Something Rotten is a quintessential musical, reminiscent of the glory days about, of all people, Shakespeare, playing at Thousand Oaks’ massive Kavli Theatre in the BofA Performing Arts Center for the last two weekends. In for a short run, the newly minted “5 Star Theatricals” production bristled with energy under the direction of Richard Israel with off-stage orchestra directed by Anthony Lucca. I mention them first, because they are instrumental to the West Coast success of this engaging musical based on events about the writing of Shakespeare’s most enduring tragedy, Hamlet.
What, you say? A musical about a tragedy? That’s right! The Kirkpatrick brothers, who wrote the music and book with John O’Farrell, know their way around musicals, but more importantly, they know their Shakespeare, too. The book is chock-full of skewered lines and Shakespearean jokes turned on their heads for the 21st century.
Something Rotten envisions Shakespeare (Aleks Pevek) as a Rock Star who shamelessly plagiarizes his hit plays from others’ work (yes, he really did that). Two of his company members, Nick and Nigel Bottom (Justin Michael Wilson and Frankie Zabilka respectively), are fledgling playwrights, but Nick is fresh out of ideas. He resorts to a sooth-sayer (Randy Brenner as Nostradamus). Since the seer can see the future (ours), he predicts that “Omelette” will be an enduring play for the ages and it will usher in a new form called a meee-you-sickle!.

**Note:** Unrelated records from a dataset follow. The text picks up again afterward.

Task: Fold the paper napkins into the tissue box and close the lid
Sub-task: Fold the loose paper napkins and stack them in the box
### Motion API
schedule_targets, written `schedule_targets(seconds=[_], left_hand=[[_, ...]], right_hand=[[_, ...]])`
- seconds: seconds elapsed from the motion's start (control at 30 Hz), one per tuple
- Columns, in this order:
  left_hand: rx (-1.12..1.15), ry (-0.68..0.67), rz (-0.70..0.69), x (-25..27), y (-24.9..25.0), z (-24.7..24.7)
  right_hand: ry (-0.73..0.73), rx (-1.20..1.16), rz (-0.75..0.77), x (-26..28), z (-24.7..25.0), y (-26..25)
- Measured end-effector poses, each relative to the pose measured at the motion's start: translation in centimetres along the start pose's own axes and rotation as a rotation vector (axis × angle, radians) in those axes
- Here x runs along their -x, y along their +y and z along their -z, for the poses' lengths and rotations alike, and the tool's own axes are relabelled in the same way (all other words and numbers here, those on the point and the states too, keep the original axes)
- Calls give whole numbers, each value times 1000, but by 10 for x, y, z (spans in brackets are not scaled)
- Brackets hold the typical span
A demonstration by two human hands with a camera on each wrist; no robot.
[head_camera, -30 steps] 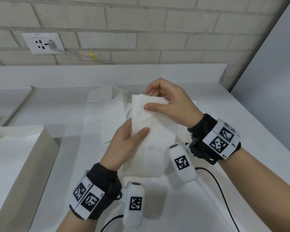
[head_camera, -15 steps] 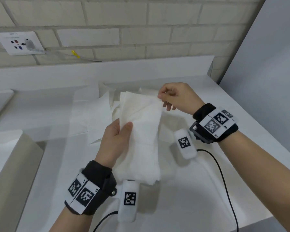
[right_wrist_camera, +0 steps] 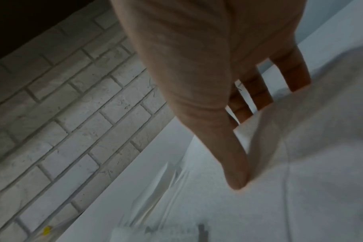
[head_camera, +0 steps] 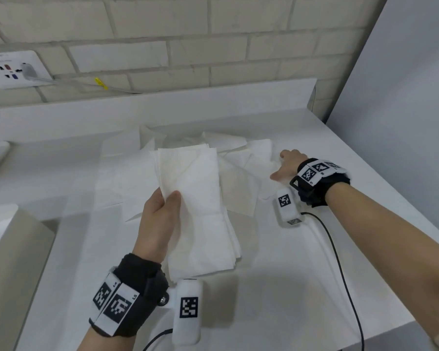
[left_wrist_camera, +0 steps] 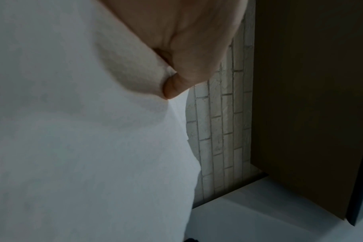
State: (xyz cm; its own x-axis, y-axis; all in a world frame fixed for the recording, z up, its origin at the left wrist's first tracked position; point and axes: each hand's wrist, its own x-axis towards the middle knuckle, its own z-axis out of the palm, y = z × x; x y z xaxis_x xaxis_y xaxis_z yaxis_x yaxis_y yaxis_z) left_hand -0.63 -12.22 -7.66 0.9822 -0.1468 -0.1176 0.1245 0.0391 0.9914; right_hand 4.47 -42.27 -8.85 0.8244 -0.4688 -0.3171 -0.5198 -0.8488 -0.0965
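Cardboard, pale beige, makes up the tissue box (head_camera: 15, 262) at the far left of the white counter (head_camera: 276, 295); only its side wall and a white strip along its top show, so what lies inside cannot be told. Right of it, the left hand (head_camera: 160, 219) pinches a folded stack of paper napkins (head_camera: 198, 206) between thumb and fingers, holding it above the counter. Behind and to the right, loose napkins (head_camera: 241, 173) lie spread flat. Farther right, the right hand (head_camera: 287, 164) rests on those loose napkins, fingers fairly straight and spread, thumb touching the paper. Half a second ago that hand pinched the top corner of the held stack; it has since let go and moved out to the right, while the left hand keeps its grip.
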Motion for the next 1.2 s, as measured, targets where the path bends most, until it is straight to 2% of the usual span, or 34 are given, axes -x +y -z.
schedule_targets(seconds=[0.17, 0.27, 0.37, 0.53, 0.73, 0.93, 1.07, 1.2], left_hand=[[5, 12, 15, 0, -3, 0], [5, 14, 13, 1, -3, -1], [2, 4, 14, 2, -3, -1], [16, -5, 6, 3, -4, 1], [27, 20, -33, 3, -5, 7], [52, 1, -112, 3, -4, 15], [-23, 8, -178, -2, -10, 19], [-36, 22, -113, 0, -8, 19]], right_hand=[[-4, -19, 49, 1, 7, 9], [-51, -188, 123, 3, 10, 11], [-39, -332, 163, 8, 14, 10], [-19, -426, 204, 25, 26, 5], [72, -437, 227, 49, 39, -3], [191, -566, 341, 73, 50, -13], [305, -476, 447, 92, 62, -26], [372, -555, 591, 114, 76, -36]])
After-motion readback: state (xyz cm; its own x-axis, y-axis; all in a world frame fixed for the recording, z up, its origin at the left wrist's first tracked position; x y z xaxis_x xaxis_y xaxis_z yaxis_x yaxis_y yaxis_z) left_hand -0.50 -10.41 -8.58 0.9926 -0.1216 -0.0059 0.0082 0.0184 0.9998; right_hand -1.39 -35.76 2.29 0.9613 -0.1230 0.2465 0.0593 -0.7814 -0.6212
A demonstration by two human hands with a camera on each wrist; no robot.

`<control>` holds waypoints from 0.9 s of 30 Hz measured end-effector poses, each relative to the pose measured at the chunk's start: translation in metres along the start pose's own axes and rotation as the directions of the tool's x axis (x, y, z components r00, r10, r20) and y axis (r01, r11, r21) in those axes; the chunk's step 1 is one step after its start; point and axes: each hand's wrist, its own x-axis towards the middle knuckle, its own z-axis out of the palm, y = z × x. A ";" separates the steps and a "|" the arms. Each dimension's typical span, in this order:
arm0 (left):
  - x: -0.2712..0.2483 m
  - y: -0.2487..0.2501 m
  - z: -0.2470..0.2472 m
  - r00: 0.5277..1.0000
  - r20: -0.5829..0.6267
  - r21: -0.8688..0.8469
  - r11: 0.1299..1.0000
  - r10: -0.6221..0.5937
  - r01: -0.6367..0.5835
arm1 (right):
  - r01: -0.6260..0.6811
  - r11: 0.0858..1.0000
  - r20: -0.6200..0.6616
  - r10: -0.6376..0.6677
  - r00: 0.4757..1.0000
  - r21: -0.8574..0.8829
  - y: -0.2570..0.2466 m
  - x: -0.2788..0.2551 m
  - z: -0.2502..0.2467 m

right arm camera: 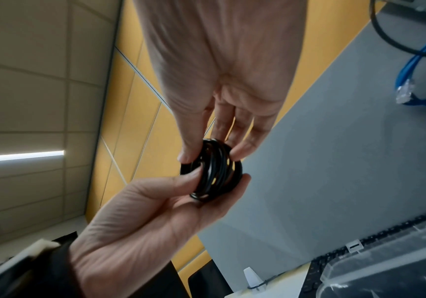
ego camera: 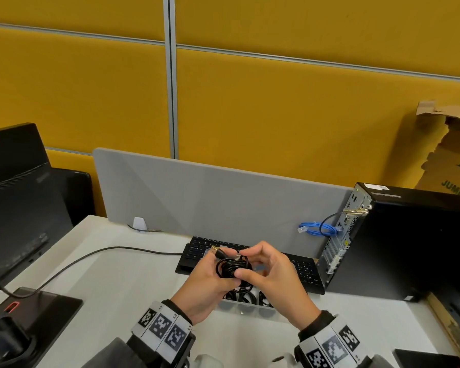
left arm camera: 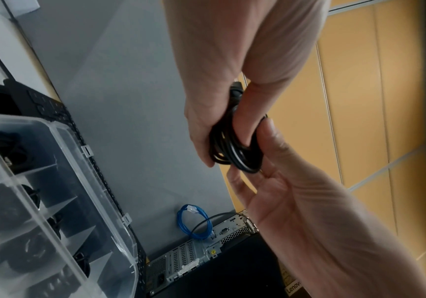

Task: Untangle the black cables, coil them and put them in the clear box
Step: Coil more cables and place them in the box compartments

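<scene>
While both hands hover above the desk (ego camera: 133, 277), I see a small black cable coil (ego camera: 233, 266) held between them, raised over the clear box (ego camera: 246, 308) and in front of the keyboard (ego camera: 307, 272). My left hand (ego camera: 207, 285) cups the coil from below, thumb curled over its near edge and fingers wrapped behind it; in the left wrist view that thumb presses across the loops (left arm camera: 234, 149). My right hand (ego camera: 275, 274) pinches the coil's right side, thumb on the front and fingertips bent over the top, so both hands are closed on the same bundle. A gold-tipped plug (ego camera: 217, 251) sticks out at the upper left of the coil, just above my left fingers.

The clear box sits on the desk directly beneath my hands, touching the keyboard's near edge. Its dividers form compartments, and dark coiled cables (left arm camera: 31, 196) already lie in several of them; I cannot tell how many.

To the right stands a black computer tower (ego camera: 404, 243) with a blue network cable (ego camera: 316, 229) looped at its rear. A monitor (ego camera: 16, 192) stands to the left, its thin black lead (ego camera: 91, 257) running across the desk. A grey divider screen (ego camera: 210, 197) rises behind the keyboard.
</scene>
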 end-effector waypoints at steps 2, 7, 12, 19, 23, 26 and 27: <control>0.001 0.000 -0.001 1.000 0.007 0.006 1.000 0.000 0.000 | 0.009 1.000 -0.003 -0.009 1.000 -0.011 0.000 0.000 0.001; -0.002 0.001 -0.002 0.999 0.033 -0.020 1.000 0.000 0.000 | 0.019 1.000 0.002 -0.019 1.000 0.001 -0.002 -0.003 0.002; -0.006 0.001 -0.002 0.999 0.046 -0.054 0.998 0.026 -0.024 | -0.018 0.998 -0.017 0.019 1.000 0.058 -0.003 -0.002 -0.001; -0.010 0.006 -0.002 0.995 0.068 -0.015 0.997 0.080 -0.079 | -0.164 0.964 0.082 0.150 0.985 0.209 -0.003 -0.002 -0.008; -0.007 0.002 -0.002 0.995 0.053 -0.013 0.997 0.083 -0.082 | -0.276 0.917 0.236 0.212 0.948 0.287 -0.006 -0.001 -0.016; -0.005 0.001 -0.004 0.997 0.054 -0.029 0.999 0.047 -0.046 | -0.292 0.927 0.220 0.241 0.945 0.237 -0.004 -0.002 -0.018; -0.005 0.003 -0.005 0.998 0.061 -0.004 0.999 0.033 -0.033 | -0.274 0.942 0.179 0.241 0.954 0.194 -0.004 -0.004 -0.017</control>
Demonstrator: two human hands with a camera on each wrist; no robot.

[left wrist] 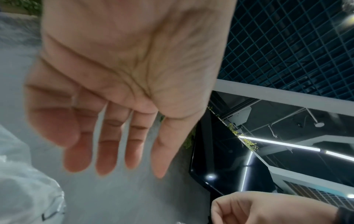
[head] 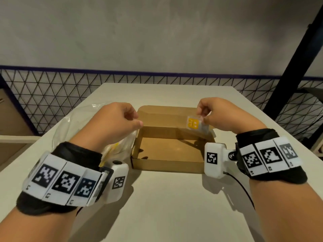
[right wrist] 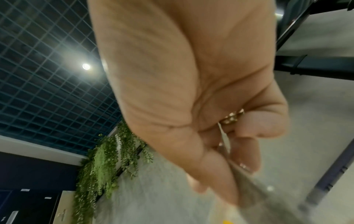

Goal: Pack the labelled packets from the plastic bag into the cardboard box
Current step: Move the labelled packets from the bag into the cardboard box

Viewing the Elizabethan theatrical world through a modern lens provides enough humor, yet casting the entire show as a “meee-you-sicle!” leads anachronistically backwards through 20th century Broadway. And this may explain two distinctly different reactions from critics.
When Something Rotten opened on Broadway in April, 2015, the New York Times’ premiere critic, Ben Brantley, wrote: “Something Rotten, the rambunctious new show that opened on Wednesday night at the St. James Theater, dances dangerously on the line between tireless and tedious, and winds up collapsing into the second camp.” Despite that inauspicious beginning, the show went on to run for nearly two years. However, it fell well short of making back the extravagant 14 million dollars plowed into the production; therefore, the show embarked on a touring schedule to make up for it.
Fast forward to the present, and 5 Star Theatricals on the West Coast: reviewer Even Henerson wrote: “if a playgoer knows anything about Shakespeare and/or musicals, then for sheer inventiveness, sweetness and curtain-to-curtain smiles, ROTTEN! has you covered. Director Richard Israel‘s production for 5-Star Theatricals at the Thousand Oaks Civic Arts Plaza checks every box and does so deliciously”.
Director Isreal’s fresh take, with a new cast boasting an abundance of West Coast-oriented performers, has revitalized the show and brought into balance the backwards and forwards aspects of musical/Shakespearean references. After all, who can resist Michelle Elkin’s wonderful tap numbers that are created apropos of nothing?